▼▼▼

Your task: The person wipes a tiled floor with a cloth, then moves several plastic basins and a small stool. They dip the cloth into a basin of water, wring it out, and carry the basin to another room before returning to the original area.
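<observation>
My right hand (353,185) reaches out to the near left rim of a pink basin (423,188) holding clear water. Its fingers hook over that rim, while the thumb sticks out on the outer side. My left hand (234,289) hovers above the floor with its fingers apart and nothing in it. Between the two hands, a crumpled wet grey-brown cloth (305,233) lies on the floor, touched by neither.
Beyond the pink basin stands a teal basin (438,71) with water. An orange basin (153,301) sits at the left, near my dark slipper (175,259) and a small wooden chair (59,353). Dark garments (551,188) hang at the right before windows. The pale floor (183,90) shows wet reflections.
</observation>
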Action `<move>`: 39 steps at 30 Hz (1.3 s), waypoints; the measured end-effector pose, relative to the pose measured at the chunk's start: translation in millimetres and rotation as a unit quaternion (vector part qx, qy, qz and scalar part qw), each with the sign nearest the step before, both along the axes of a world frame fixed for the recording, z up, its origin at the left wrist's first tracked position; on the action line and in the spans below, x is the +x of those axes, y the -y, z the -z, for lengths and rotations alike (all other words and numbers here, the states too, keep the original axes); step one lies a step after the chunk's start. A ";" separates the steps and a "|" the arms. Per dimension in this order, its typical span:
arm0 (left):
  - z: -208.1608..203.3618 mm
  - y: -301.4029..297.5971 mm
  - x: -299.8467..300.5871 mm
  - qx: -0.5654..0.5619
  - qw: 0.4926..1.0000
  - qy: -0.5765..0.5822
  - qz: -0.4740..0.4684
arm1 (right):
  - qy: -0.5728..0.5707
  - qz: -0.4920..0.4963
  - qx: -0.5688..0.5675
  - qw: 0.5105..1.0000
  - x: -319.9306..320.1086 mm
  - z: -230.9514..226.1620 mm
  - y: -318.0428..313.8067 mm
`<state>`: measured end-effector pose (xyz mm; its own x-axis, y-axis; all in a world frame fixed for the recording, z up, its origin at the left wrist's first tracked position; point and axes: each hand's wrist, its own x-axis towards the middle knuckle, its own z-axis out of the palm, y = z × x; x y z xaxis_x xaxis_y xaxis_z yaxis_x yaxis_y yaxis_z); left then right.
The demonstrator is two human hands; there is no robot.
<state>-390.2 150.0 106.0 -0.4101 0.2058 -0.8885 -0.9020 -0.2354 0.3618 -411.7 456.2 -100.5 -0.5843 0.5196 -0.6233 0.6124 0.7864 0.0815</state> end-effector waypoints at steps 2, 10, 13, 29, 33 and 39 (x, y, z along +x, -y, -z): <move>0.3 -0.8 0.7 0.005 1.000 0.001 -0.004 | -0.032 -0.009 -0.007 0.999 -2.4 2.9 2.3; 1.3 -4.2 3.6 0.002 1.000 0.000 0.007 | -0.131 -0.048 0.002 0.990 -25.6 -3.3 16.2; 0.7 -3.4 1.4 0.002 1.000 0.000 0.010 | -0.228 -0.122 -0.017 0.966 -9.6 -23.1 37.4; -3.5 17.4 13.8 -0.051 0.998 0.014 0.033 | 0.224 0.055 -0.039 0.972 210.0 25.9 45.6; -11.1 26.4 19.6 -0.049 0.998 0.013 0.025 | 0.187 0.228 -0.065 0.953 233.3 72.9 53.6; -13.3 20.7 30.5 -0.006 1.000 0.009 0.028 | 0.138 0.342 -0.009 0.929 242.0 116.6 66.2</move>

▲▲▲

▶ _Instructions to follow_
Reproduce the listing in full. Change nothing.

▶ _Answer to the exercise_
Your task: The person wipes a tiled floor with a cloth, then moves several plastic basins and a small stool. They dip the cloth into a basin of water, wring it out, and carry the basin to another room before returning to the original area.
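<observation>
My right hand (353,185) reaches out to the near left rim of a pink basin (423,188) holding clear water. Its fingers hook over that rim, while the thumb sticks out on the outer side. My left hand (234,289) hovers above the floor with its fingers apart and nothing in it. Between the two hands, a crumpled wet grey-brown cloth (305,233) lies on the floor, touched by neither.
Beyond the pink basin stands a teal basin (438,71) with water. An orange basin (153,301) sits at the left, near my dark slipper (175,259) and a small wooden chair (59,353). Dark garments (551,188) hang at the right before windows. The pale floor (183,90) shows wet reflections.
</observation>
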Action `<move>`: 39 steps at 30 Hz (1.3 s), waypoints; the measured end-effector pose, relative to the pose measured at the chunk's start: translation in millimetres and rotation as a unit quaternion (vector part qx, qy, qz and scalar part qw), each with the sign nearest the step before, both along the axes of a world frame fixed for the recording, z up, its origin at the left wrist's first tracked position; on the action line and in the spans below, x is the +x of those axes, y the -y, z the -z, for lengths and rotations alike (all other words and numbers here, the states too, keep the original axes); step one lies a step after the chunk's start. A ";" separates the steps and a "|" the arms. Per dimension in this order, its typical span:
arm0 (left):
  - z: -208.1608..203.3618 mm
  - y: -301.4029..297.5971 mm
  - x: -299.8467..300.5871 mm
  - qx: -0.5654..0.5619
  - qw: 0.4926..1.0000
  - qy: -0.5765..0.5822
  - qz: -0.4740..0.4684
arm1 (right):
  - qy: -0.5728..0.5707
  - qz: -0.4920..0.4963
  - qx: -0.5688..0.5675
  - qw: 0.5105..1.0000
  - x: -319.9306..320.1086 mm
  - z: -230.9514..226.1620 mm
  - y: -318.0428..313.8067 mm
`<state>`: measured end-effector pose (xyz mm; its own x-axis, y-axis; all in a world frame fixed for the recording, z up, its origin at the left wrist's first tracked position; point and axes: each hand's wrist, its own x-axis towards the middle knuckle, its own z-axis out of the palm, y = z × x; x y z xaxis_x xaxis_y xaxis_z yaxis_x yaxis_y yaxis_z); left then right.
The demonstrator is two human hands; there is no robot.
<state>-390.2 150.0 106.0 -0.4101 0.2058 -0.8885 -0.9020 -0.2354 0.3618 -411.7 456.2 -100.5 -0.5843 0.5196 -0.6233 0.6124 0.7864 0.0815</state> end-effector waypoints at steps 2, 10, 13, 29, 33 and 39 (x, y, z along +x, -y, -z): <move>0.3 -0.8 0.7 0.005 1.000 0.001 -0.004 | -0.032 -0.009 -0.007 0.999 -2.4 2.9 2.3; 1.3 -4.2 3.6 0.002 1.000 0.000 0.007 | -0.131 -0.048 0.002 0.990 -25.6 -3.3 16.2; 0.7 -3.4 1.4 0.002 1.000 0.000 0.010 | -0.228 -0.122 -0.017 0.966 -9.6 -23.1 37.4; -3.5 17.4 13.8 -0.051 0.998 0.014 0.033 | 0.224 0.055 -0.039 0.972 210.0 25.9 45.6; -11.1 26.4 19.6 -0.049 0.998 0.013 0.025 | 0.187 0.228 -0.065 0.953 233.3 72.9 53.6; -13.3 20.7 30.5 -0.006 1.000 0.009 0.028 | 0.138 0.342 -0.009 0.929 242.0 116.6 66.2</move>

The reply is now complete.